This podcast offers a comprehensive guide to constructing a production-ready movie recommendation system, similar to Netflix, utilizing Amazon Web Services.
It details the architecture, incorporating vector search with FAISS (and a plan for future Pinecone integration), advanced embedding techniques using a two-tower model, and deployment via Docker and Kubernetes.
The resource (podcast and article) covers essential aspects such as data ingestion, user interaction tracking, embedding generation, API development, and infrastructure setup, emphasizing scalability, performance, security, and operational best practices.
Furthermore, it outlines strategies for transitioning to a managed vector database and ensuring the system's reliability and cost-effectiveness.
Ultimately, this resource (podcast and article) offers a practical blueprint for building and deploying a sophisticated recommendation engine.
Personalized recommendations are the cornerstone of modern streaming platforms. In this guide, we will build an end-to-end movie recommendation system that leverages vector search for personalization.
We start with FAISS for fast similarity search (with a future migration path to Pinecone), implement advanced embedding techniques using a two-tower model, and deploy the system on AWS using Docker and Kubernetes.

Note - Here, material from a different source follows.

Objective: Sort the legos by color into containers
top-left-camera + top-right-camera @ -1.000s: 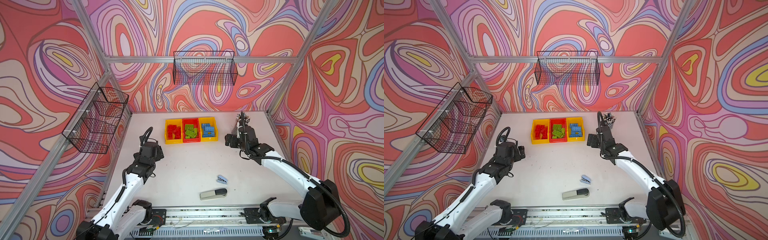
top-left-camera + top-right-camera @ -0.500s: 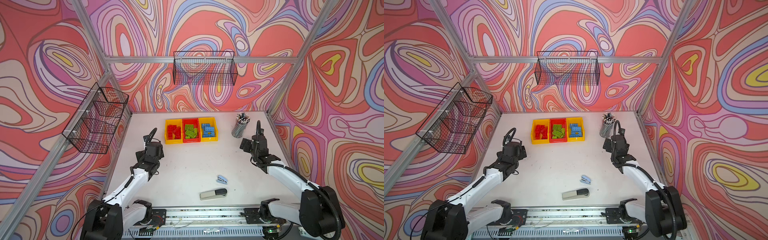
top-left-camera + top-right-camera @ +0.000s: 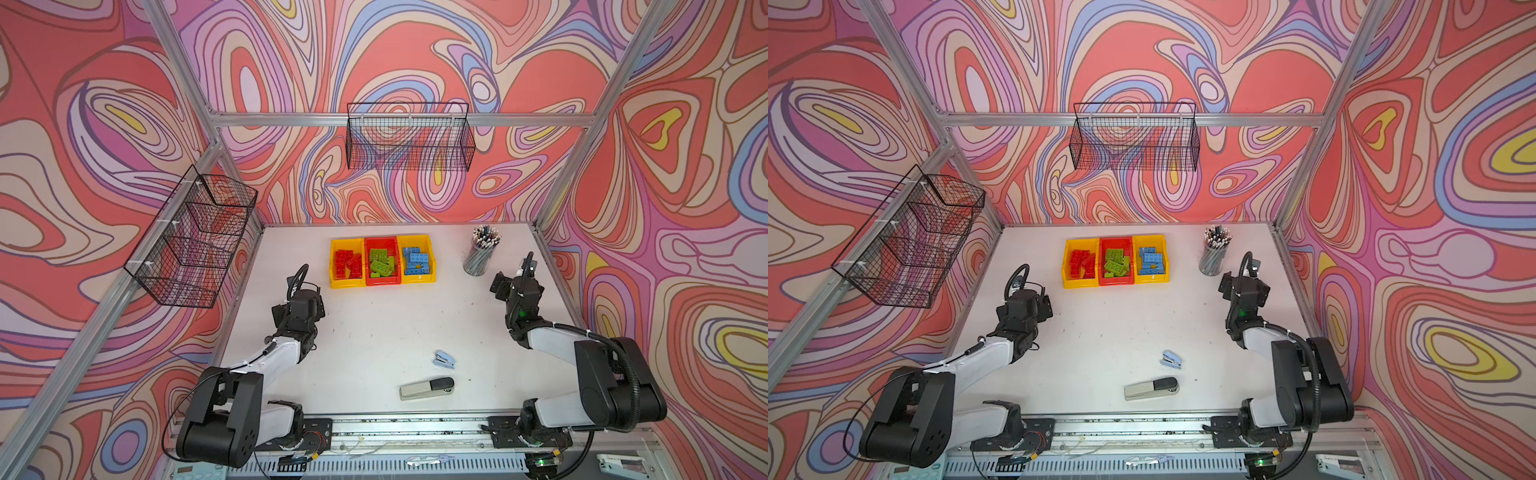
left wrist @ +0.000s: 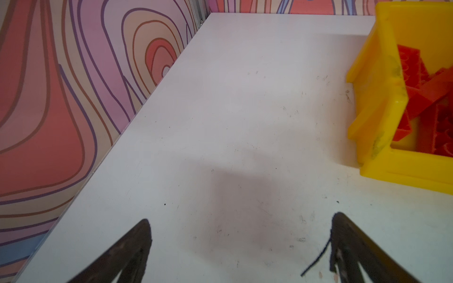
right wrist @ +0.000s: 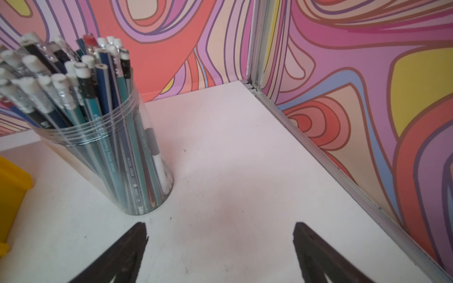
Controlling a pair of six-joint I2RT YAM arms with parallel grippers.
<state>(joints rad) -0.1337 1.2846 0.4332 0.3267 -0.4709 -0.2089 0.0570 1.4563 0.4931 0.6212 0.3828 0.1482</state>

This guide emphasizes production-grade details, including persistence, caching, real-time data ingestion, robust security, and operational excellence.
1. Introduction
Modern content platforms rely on personalized recommendations to drive user engagement and content discovery. By representing movies and user interactions as dense vector embeddings, we can power recommendations using a similarity search. Our solution combines
Content-based Filtering: Leverages movie metadata (plot summaries, genres, etc.).

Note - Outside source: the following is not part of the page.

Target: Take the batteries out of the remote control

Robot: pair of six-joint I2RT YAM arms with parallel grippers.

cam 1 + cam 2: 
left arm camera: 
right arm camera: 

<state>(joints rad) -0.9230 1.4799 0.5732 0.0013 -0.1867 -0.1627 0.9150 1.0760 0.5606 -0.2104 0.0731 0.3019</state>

Collaborative Filtering: Incorporates user interactions (views, ratings).
Advanced Embedding Generation: Uses a two-tower neural network with attention/time-decay mechanisms for robust user embeddings.
Robust Infrastructure: A centralized FAISS service with persistence (via S3 and Redis caching), real-time updates via Kafka/Kinesis, OAuth2-based security with RBAC, and deployment on AWS (EKS, RDS, S3) with Docker and Kubernetes.

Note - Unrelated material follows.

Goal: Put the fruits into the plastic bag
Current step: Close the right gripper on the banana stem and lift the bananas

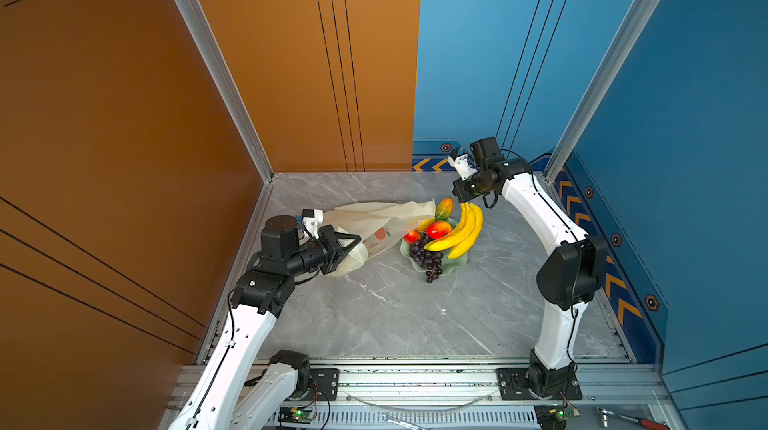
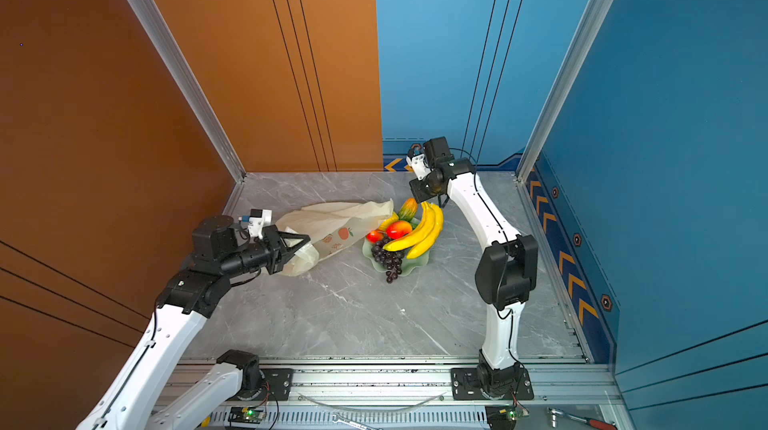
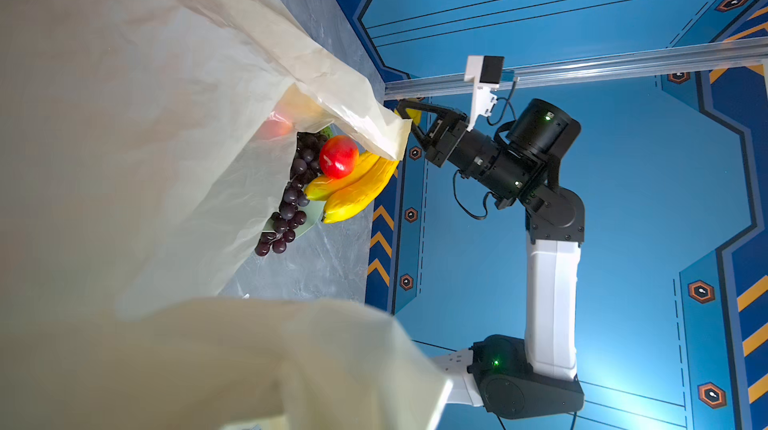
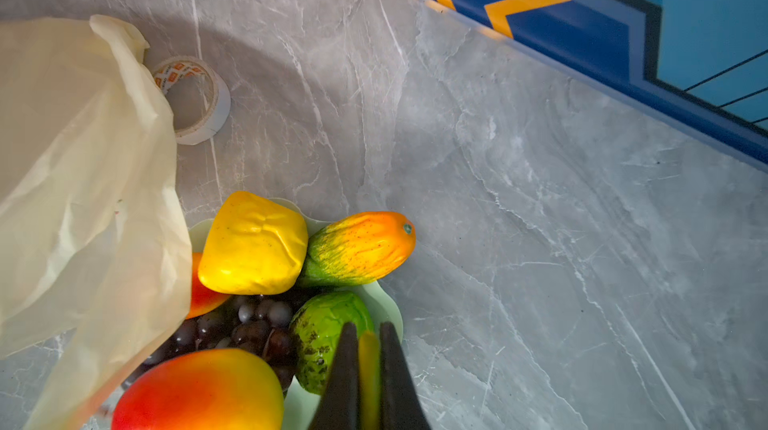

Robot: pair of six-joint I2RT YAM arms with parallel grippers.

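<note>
On the left of both top views, the left gripper [image 1: 356, 238] was closed on the near end of the bag [image 1: 376, 215], pinching the thin film and holding that end slightly off the table [image 1: 374, 315]. From there the bag ran rightward, crumpled and mostly flat, printed side up. In the right wrist view its far edge draped over the rim of the dish [image 1: 451, 265] and hid part of a red-orange fruit there. A tape roll [image 4: 195, 99] lay on the table behind it, touching the bag's edge.

The fruits in view sat in the dish, outside the bag, just right of it. The grapes [image 1: 426, 257] spilled over the near rim. A small red fruit [image 1: 412, 235] and a larger red-orange one [image 1: 438, 229] lay above them. A yellow fruit [image 4: 253, 243] and a green-orange oblong [image 4: 361, 249] rested at the far rim, touching each other, with a green ball [image 4: 324, 336] beside them. The bananas [image 1: 461, 232] curved along the dish's right side, stem end toward the back.

There the right gripper [image 1: 466, 201] was clamped narrowly on the bananas' stem end, with yellow showing between its dark fingers [image 4: 345, 365]. Whether the bunch was lifted off the dish could not be told.
</note>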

This guide is designed to be a hands-on, step-by-step walkthrough that addresses real-world challenges and production concerns.
2. Ideation and Requirements
2.1 Problem Statement
Develop a highly personalized movie recommendation system to improve content discovery and user engagement. The system should support real-time updates and scale from an MVP (100 concurrent users) to millions of users.
2.2 Goals
Personalization: Tailor movie suggestions to individual users using both movie metadata and interaction history.
Scalability: Begin with an MVP and design for future scalability.
Performance: Achieve sub-100ms latency for recommendation queries.
Security: Enforce strong access control and secure data exchange.
Resilience: Ensure high availability and fault tolerance through robust operational practices.
2.3 Functional Requirements
User Management:
Implement OAuth2 for authentication and role-based access control (RBAC).
Movie Data Management:
Ingest movie metadata from the TMDb API and store it in a relational database (PostgreSQL/MySQL on AWS RDS).
User Interaction Tracking:
Capture and log user events (views, ratings, likes/dislikes) with timestamps.
Embedding Generation:
Generate movie embeddings (using Sentence Transformers) and user embeddings (via a Two-Tower model with attention/time-decay).
Vector Database Integration:
Use FAISS for fast k-NN search and address its limitations (non-persistence, multi-replica divergence) via a centralized singleton service, persistent snapshots to S3, and Redis-backed caching.
Recommendation Logic:
Retrieve cached user embeddings, query the centralized FAISS service, and rank results by similarity, popularity, and recency.
Real-Time API:
Provide a FastAPI REST endpoint secured with OAuth2 that returns recommendations in under 100ms.
(Optional) Frontend:
Build a simple user interface to browse movies and view recommendations.
2.4 Non-Functional Requirements
Scalability & Performance:
Architect the system to scale horizontally using Kubernetes autoscaling and distributed services.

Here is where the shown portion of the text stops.